I’ve been reading about the minimum-wage increase to $15.00-an-hour in Seattle lately and the most important point made on the issue that I have read is in an op-ed by Will Hutton in The Guardian.
The campaigners had two important replies to the charges that this would make Seattle’s fast food, catering and hotel industries uneconomic. The first was that living on the old minimum wage of $9.10 (£5.41) an hour was scarcely possible; families depended on food stamps, homes were dark and the cheapest of presents for kids was simply unaffordable. Compare that with the profits of the corporations and pay of the fast food bosses: the CEO of McDonald’s is paid more than $9m (£5.3m). Maybe they could be paid less and their workers a fraction more?

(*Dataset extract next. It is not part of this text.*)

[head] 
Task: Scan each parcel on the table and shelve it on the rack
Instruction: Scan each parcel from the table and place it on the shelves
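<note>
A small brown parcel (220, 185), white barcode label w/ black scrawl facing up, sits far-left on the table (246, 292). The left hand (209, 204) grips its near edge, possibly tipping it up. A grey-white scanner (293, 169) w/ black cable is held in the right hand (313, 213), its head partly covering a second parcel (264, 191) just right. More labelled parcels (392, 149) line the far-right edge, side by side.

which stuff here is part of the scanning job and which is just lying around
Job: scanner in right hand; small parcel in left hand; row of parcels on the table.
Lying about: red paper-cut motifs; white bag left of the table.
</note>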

The problem with living in the United States in an economic sense is the financial disparity. If you read Thomas Piketty’s Capital in the 21st Century, the numbers are vertiginous (a term Piketty often uses.) The difference between the national income of the top decile (10%), not to mention the top centile (1%) of the population, and the rest of us is simply sickening.
The powers that be want us to think about whether if we believe a low-wage, working citizen deserves that $15.00 an hour. Do they work hard enough? Did they work hard enough in High School? Do they? Did they?

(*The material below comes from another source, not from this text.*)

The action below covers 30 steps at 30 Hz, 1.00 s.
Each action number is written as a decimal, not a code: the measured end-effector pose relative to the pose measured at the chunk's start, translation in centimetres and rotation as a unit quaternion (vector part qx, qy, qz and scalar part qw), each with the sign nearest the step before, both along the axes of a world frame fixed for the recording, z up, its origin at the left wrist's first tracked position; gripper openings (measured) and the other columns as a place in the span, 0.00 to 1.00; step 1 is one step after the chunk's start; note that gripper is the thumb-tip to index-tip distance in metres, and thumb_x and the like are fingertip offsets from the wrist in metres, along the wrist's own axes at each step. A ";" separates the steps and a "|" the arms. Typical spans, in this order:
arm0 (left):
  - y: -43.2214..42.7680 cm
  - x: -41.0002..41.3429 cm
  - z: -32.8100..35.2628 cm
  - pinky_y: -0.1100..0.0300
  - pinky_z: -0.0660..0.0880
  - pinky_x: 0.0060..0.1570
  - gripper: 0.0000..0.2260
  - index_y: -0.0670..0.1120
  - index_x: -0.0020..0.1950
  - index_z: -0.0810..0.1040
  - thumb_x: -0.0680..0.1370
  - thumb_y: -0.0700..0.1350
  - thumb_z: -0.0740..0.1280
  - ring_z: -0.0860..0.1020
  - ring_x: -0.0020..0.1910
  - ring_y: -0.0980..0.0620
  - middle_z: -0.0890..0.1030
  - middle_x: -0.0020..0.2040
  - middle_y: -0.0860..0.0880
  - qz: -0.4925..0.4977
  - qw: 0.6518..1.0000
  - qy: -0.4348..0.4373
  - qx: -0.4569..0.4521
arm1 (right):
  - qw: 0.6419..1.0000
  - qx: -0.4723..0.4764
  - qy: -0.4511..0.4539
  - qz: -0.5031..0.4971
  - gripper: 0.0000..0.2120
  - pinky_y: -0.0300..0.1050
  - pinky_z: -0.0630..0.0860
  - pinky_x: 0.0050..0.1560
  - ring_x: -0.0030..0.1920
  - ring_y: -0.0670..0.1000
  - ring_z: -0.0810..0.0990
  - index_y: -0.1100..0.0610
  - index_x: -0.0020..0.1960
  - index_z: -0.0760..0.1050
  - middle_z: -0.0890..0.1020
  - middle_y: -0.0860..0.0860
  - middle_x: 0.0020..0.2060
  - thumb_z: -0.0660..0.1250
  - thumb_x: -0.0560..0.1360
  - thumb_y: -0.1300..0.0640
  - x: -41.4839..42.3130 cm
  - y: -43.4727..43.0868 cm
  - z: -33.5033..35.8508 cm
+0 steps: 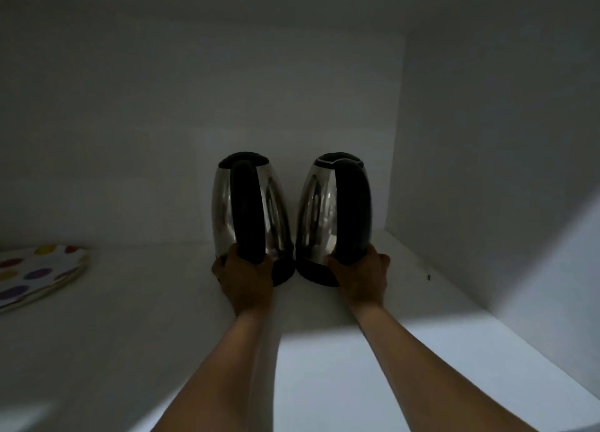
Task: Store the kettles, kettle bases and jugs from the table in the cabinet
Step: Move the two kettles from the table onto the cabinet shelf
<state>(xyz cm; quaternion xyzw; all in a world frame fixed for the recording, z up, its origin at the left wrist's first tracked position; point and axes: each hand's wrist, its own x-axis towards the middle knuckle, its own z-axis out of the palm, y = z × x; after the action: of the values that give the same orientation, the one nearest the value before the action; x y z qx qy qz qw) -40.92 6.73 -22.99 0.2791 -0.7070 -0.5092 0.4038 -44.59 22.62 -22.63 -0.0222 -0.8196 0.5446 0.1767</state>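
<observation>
Two steel kettles standing upright, side by side, deep inside the dim white cabinet (487, 172), close to its back wall and nearer the right side wall than the left. Left kettle (224, 204) and right kettle (313, 211) near each other but apart higher up, a narrow dark gap between the shiny bodies; black bottoms almost meeting at the shelf. Black lids on top, black handles facing the camera, running down the front of each body.

Left hand (246, 279) wrapped around the lowest part of the left kettle's handle, fingers (217, 266) curled round its left side, thumb on the right, closed in a grip; handle rising straight up out of the fist, kettle body behind and above the knuckles. Right hand (360, 276) likewise closed on the foot of the right kettle's handle, thumb on the left side, fingers hooked round the right edge; kettle above and behind the hand, its black bottom showing just left of the thumb. Both forearms bare, reaching in from the lower edge.

Shelf floor (438, 350) white, partly lit at the front right, shadowed further in. At far left on the same shelf, well apart from the kettles, a stack of plates (35, 276) with coloured dots, cut off by the edge. Small dark speck on the shelf right of the right hand.
</observation>
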 end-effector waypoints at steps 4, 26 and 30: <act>-1.1 -3.1 0.1 0.45 0.79 0.52 0.18 0.37 0.56 0.80 0.68 0.42 0.75 0.79 0.56 0.35 0.80 0.55 0.34 0.017 1.000 -0.012 0.001 | 1.000 0.003 0.002 0.031 0.30 0.51 0.76 0.58 0.54 0.62 0.78 0.59 0.64 0.72 0.69 0.55 0.54 0.77 0.67 0.50 -4.0 -1.0 0.2; -1.2 17.1 2.3 0.50 0.72 0.62 0.25 0.36 0.71 0.62 0.78 0.43 0.65 0.74 0.65 0.38 0.74 0.66 0.37 0.009 0.952 -0.277 -0.129 | 0.975 0.149 -0.067 0.150 0.36 0.50 0.67 0.67 0.71 0.65 0.67 0.66 0.77 0.52 0.61 0.66 0.73 0.67 0.77 0.58 8.7 -2.6 0.8; 0.6 28.9 2.3 0.50 0.69 0.64 0.21 0.40 0.70 0.64 0.80 0.45 0.64 0.72 0.66 0.39 0.71 0.67 0.38 0.047 0.937 -0.276 -0.207 | 0.956 0.191 -0.013 0.222 0.25 0.54 0.70 0.63 0.67 0.65 0.70 0.59 0.72 0.63 0.66 0.61 0.70 0.65 0.78 0.53 21.5 -3.3 1.5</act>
<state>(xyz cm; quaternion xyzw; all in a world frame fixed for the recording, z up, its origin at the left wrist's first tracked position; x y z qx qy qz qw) -11.98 7.37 -20.68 0.3521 -0.8663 -0.2349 0.2652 -23.11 19.32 -21.15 0.1873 -0.8949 0.4028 0.0422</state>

But let me turn that argument on it’s ear: does the CEO at McDonald’s actually earn $9 million dollars a year? What about the Wall Street CEO’s who make $150 million or $180 million in a year? Do they deserve that? Do they work hard enough? I’m sure they get a lot more vacation hours than the people at the bottom of the ladder, with better healthcare and all the perks they could desire.
It’s an issue of fairness and the minimum wage does not provide some of our hardest workers basic human dignity.